Community assembly processes restrict the capacity for genetic adaptation under climate change
5 March 2019Mokany, Karel; Bush, Alex; Ferrier, Simon
Given the magnitude and rate of ongoing climate change, the physiological capacity of species to tolerate extreme conditions will play a key role in influencing outcomes for biodiversity. It is also possible that species will respond to changes in climate by shifting their physiological tolerances, through genetic adaptation. How these processes influence biodiversity outcomes will be crucial in determining the most suitable management responses to retain diversity into the future. Here we assess how accounting for physiological tolerances, genetic adaptation and community assembly processes such as species replacement influence projected climate change outcomes for the flora of Tasmania (all 2,051 plant species). We incorporate these processes into the M-SET metacommunity model and compare four different assumptions of species niches: realized niches, broader physiological tolerances and low or high capacity for genetic adaptation.
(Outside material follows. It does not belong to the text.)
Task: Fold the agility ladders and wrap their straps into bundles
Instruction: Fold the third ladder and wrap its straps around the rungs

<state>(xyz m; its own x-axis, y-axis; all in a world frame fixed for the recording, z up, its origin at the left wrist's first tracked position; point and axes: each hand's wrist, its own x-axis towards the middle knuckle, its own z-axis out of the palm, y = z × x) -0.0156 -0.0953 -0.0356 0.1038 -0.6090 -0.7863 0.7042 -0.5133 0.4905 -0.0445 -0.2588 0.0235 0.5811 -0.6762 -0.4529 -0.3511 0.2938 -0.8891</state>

Accounting for physiological tolerances rather than realized niches had the largest impact on projected outcomes, with 358 fewer species extinctions in the hottest climate scenario (mean = 30 extinctions). In contrast, adding the capacity for species physiological tolerances to shift through genetic adaptation resulted in little additional benefits for biodiversity outcomes, even under an optimistic level of adaptive capacity. We find that this is due largely to community assembly processes such as species replacement restricting the ability of species to persist and adapt in situ, as has been suggested from theoretical metacommunity models applied in simple artificial settings. Our results highlight the importance of accounting for species physiological tolerances and community-level processes in biodiversity projections, while the potential role for genetic adaptation may be small, requiring further exploration in alternative contexts.